The overall health of the company has been improved by reducing its number of divisions from eight to four: Chevrolet, Buick, Cadillac and GMC. Pontiac, Saturn, Hummer and Saab have or are in the process of following Oldsmobile into history.
Among other factors that a broker will examine before recommending an IPO investment to a client are demand for the product, future prospects and the price/earnings ratio (P/E).
Demand for the product is down, despite a remarkably good product lineup. At the end of September, GM had sold 1.5 million vehicles, a year-over-year drop of 36 percent. The industry, meanwhile, dropped 27 percent. It is therefore difficult to argue that GM is on tap to pace the industry.
Future prospects depend in large measure on the future of the entire industry, which still looks gloomy.
We don’t know what the New GM Company’s market capitalization is. Market cap is arrived at by multiplying the outstanding stock shares by the stock price. Since there are no shares and no price, we’re left wondering about the perceived value of the company.

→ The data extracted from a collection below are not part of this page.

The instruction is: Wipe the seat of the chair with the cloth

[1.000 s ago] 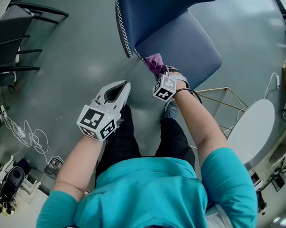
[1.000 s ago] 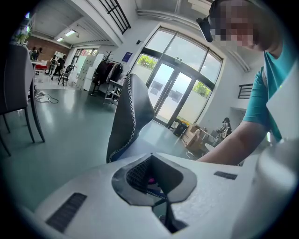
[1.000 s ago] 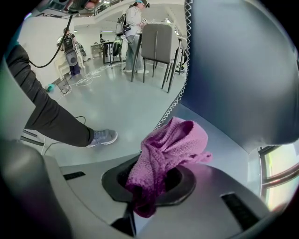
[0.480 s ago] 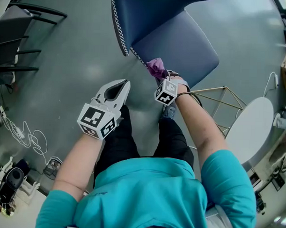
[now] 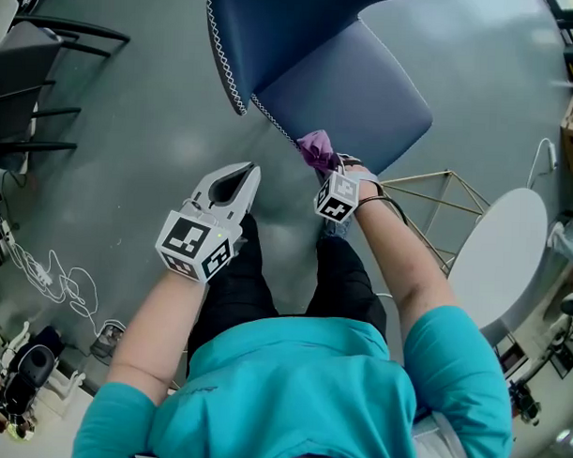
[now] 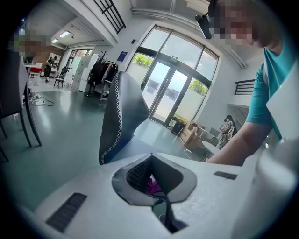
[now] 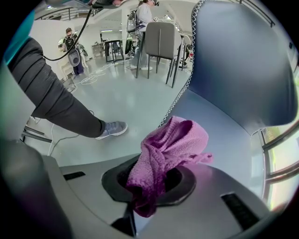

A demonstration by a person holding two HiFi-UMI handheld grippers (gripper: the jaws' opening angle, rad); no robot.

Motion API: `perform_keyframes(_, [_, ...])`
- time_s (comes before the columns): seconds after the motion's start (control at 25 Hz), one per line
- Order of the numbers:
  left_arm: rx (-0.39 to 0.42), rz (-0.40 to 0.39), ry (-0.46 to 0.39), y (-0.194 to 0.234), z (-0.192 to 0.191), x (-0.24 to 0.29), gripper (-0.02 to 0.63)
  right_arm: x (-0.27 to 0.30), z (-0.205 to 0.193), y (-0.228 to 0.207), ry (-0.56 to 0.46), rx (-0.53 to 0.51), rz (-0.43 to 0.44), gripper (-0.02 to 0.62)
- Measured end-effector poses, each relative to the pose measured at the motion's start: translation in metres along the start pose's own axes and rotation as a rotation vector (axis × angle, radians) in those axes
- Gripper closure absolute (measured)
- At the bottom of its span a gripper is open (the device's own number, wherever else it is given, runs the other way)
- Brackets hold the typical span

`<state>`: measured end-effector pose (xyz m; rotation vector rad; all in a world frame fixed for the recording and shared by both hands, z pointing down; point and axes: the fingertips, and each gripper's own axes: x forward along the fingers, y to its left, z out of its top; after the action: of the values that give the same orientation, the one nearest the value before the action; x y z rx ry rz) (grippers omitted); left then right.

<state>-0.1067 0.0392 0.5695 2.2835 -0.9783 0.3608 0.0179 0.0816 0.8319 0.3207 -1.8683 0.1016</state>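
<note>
The blue chair's seat [image 5: 362, 95] and its stitched back [image 5: 265, 30] are at the top of the head view. My right gripper [image 5: 324, 168] is shut on the purple cloth [image 5: 317, 147], which rests at the seat's near edge. In the right gripper view the cloth [image 7: 168, 149] bulges up from the jaws over the seat [image 7: 224, 130]. My left gripper [image 5: 243, 178] hangs over the floor left of the chair, shut and empty. In the left gripper view the chair back [image 6: 122, 116] stands ahead.
A gold wire frame [image 5: 442, 196] and a white round table [image 5: 500, 254] stand to the right. Black chairs [image 5: 43, 69] are at the far left. Cables [image 5: 46, 271] trail on the grey floor. The person's legs and a shoe [image 7: 110, 128] are beneath the grippers.
My right gripper has drawn the cloth along the seat's near edge, away from the back and toward the person. The view has shifted a little. The left gripper has stayed put.
</note>
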Motion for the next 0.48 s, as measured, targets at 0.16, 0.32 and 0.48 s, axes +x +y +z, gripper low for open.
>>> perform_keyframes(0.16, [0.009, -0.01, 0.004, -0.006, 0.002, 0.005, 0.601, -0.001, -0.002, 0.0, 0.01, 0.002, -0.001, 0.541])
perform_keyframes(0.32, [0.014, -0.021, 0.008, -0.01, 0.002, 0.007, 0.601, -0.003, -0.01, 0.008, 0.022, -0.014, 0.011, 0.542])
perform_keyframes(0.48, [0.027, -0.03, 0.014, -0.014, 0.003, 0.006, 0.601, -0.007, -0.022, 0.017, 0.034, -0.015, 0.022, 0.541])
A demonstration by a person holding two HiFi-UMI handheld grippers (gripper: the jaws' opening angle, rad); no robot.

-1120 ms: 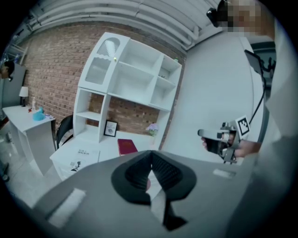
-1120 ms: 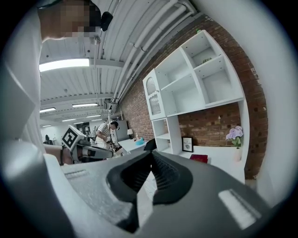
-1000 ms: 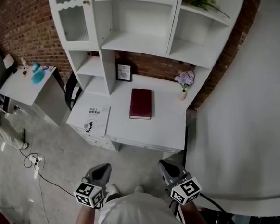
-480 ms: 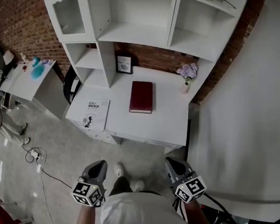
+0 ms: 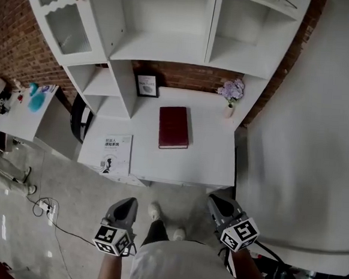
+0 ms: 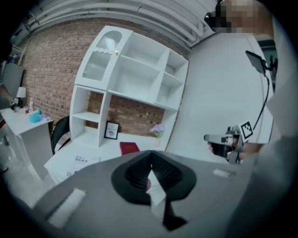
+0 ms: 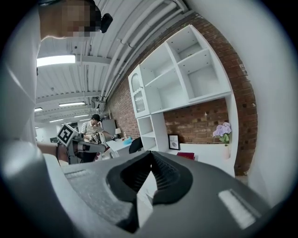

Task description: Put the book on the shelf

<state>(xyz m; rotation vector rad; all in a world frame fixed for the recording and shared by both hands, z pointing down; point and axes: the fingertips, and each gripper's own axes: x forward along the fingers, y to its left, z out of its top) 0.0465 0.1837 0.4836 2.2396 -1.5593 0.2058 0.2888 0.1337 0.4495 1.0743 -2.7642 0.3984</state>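
Dark red book (image 5: 174, 127): lay flat, cover up, near the middle of the white desk (image 5: 209, 159), to the right of a white booklet (image 5: 115, 153) and nearer than a framed picture (image 5: 147, 85) and a small vase of lilac flowers (image 5: 231, 91) at the far edge. White shelf unit (image 5: 163, 48): stood over the desk's far side, above the book. Left gripper (image 5: 127, 205) and right gripper (image 5: 217, 203): both held low on the near side, well apart from the desk, jaws clenched together on nothing.
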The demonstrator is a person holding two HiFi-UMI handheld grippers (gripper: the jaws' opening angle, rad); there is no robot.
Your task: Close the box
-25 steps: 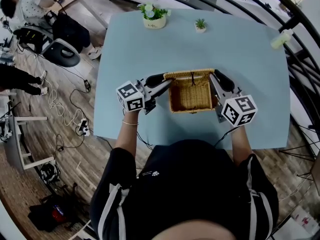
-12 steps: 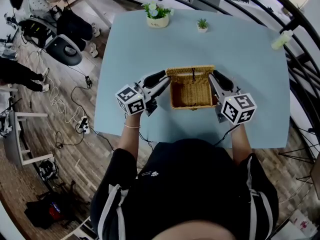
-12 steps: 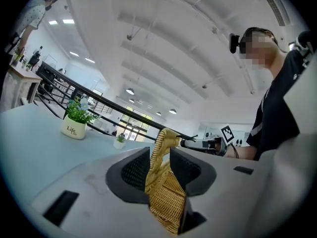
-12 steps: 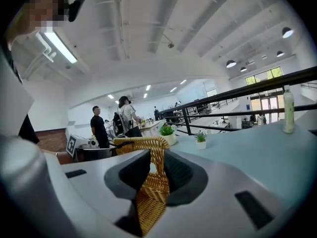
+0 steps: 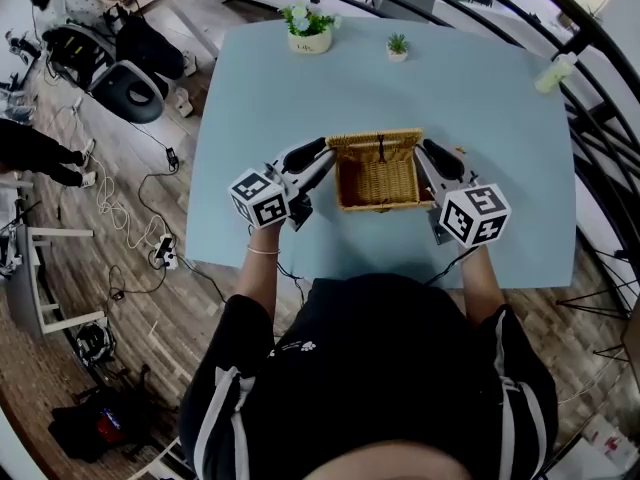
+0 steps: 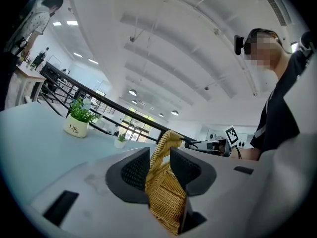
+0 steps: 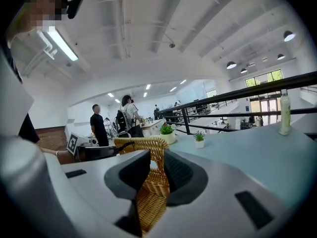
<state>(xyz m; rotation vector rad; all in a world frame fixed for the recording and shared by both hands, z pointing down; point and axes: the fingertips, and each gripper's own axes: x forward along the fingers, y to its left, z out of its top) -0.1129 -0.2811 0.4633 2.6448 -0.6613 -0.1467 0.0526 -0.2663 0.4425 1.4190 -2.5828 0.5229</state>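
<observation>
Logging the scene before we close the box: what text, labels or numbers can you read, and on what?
"Life": on the white flower pot; a smaller line beneath is too small to read.
Marker cubes: square patterns only, no words.
Wicker basket: no text.

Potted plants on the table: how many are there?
2. The larger potted plant, in a white pot, stands at the far edge of the table; the smaller potted plant to its right. Both are beyond the wicker box; none seems hidden.
</observation>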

Toyota‘s market cap is $135 billion, and there are discreet rumors among the New York investment community that the New GM IPO could be as large as $10 billion. Assume that the company issues 100 million shares at an offering price of $100 (equaling the $10 billion), those shares would have to rise by a factor of 13.5 to equal Toyota’s market cap.

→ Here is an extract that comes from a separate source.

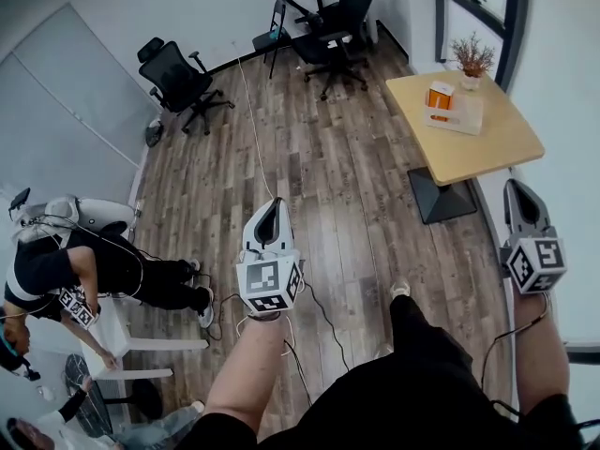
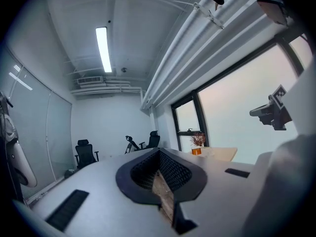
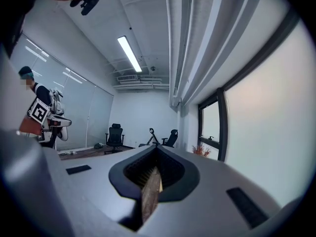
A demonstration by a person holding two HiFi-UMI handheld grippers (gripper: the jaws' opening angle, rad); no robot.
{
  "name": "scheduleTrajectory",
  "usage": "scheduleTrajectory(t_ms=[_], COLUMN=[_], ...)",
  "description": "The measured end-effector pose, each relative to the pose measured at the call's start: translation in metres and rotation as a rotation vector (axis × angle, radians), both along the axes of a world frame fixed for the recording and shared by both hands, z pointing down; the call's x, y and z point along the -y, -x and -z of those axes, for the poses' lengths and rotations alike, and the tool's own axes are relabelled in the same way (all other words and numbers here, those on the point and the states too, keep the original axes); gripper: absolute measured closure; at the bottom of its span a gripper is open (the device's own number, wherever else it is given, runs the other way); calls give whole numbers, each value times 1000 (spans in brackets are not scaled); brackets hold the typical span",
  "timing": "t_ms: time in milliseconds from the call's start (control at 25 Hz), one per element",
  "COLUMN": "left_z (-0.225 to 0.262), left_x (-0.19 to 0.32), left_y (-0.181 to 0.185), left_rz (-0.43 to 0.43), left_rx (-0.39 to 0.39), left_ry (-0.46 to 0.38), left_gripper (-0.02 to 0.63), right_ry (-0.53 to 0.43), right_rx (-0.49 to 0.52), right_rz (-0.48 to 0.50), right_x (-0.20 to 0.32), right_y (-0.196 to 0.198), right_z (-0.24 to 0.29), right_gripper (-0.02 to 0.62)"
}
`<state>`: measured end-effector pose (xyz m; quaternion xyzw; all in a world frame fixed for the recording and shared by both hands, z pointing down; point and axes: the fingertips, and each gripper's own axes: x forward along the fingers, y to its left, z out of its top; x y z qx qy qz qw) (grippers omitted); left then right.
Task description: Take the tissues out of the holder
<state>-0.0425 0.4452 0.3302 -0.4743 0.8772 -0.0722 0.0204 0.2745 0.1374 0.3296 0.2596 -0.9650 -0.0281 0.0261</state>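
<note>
left gripper [image 1: 272, 204], lower centre, and right gripper [image 1: 518, 190], right edge: jaws together, nothing between them. orange tissue holder [image 1: 441, 97] stands on the table [image 1: 497, 143], upper right, well apart from both.

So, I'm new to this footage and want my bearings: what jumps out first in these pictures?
Two grippers held out ahead, both shut and empty: the left gripper mid-frame, the right gripper at the right edge. Then the pale wooden table at upper right, well beyond them, carrying an orange box, likely the tissue holder, and a small plant. A second person is at the left edge.
</note>
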Motion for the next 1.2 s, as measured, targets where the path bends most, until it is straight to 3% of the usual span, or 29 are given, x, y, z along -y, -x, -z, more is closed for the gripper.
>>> scheduleTrajectory(t_ms=[240, 680, 960, 1200], left_z=[1, 33, 29, 10], left_x=[49, 161, 223, 277], left_y=[57, 180, 235, 272], left_rz=[32, 77, 99, 66], left_rx=[5, 34, 20, 20], left_ry=[21, 28, 62, 76], left_gripper=[601, 601, 601, 601], right_ry=[83, 113, 185, 223], right_rx=[1, -16, -69, -98], right_rz=[17, 83, 113, 78], right_x=[67, 193, 261, 310], right_y=[72, 207, 271, 308], right_z=[-12, -1, -27, -60], right_gripper=[589, 589, 589, 589])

But market cap does not matter as much as market share and profits. That is, will the new company work?
The U.S. government now owns 60.8 percent of the new GM; Canadian and Ontario governments together have 12 percent; the United Auto Workers health care trust fund owns 17.5 percent, and the remaining 10 percent is owned by unsecured creditors, mostly bondholders. These creditors also hold warrants for an additional 15 percent, which will probably come out of the government’s share. The percentages are approximate.
The New GM board has almost no holdovers, and the company has a new chairman, former AT&T boss Ed Whitacre Jr., and an experienced president, Fritz Henderson. Whitacre and Henderson are capable men. As is Bob Lutz, the former product guru now in charge of marketing and advertising. But can they smite the side of the Renaissance Center and bring forth profits? Perhaps someday but with the automotive industry in the trough its in, and with the buying public nailing its collective billfold to the floor, the situation looks anything but festive.
I am admittedly skeptical of any entity controlled by the government turning a profit or even breaking even. It did not help my attitude when Ron Bloom, the Obama Administration’s car czar, told the 6th annual Distressed Investing Forum in 2008 that the free market system was “nonsense” and added, “We kinda agree with Mao. Political power comes largely from the barrel of a gun.” Do sentiments like those sound as if profits are high on the czar’s priority list?
And it doesn’t end there. Steve Rattner, the original car czar who helmed the bailout of GM and Chrysler, told Automotive News that he was astounded by the poor quality of management at the automakers. GM had “perhaps the weakest finance operation any of us had ever seen in a major company." He later elaborated on this theme in an article he wrote for Fortune.
GM would like to capture and hold about 19 percent of the U.S. market (its share was once as high as 54 percent), but some pundits, including Rattner, think that 16 percent might be more realistic. Whatever the share, the company’s ultimate profitability depends upon the size of the total market, which is now about 10 million vehicles per year as opposed to 16 million a couple of years ago.
If we believe that the New GM is leaner, more efficient, and better managed--and there are reasons to believe just that--I would suggest one financial number to watch before investing in the company. That number is revenue. If revenue is rising, there is hope. If revenue plummets, there isn’t.
Oversimplification perhaps, but it works for me.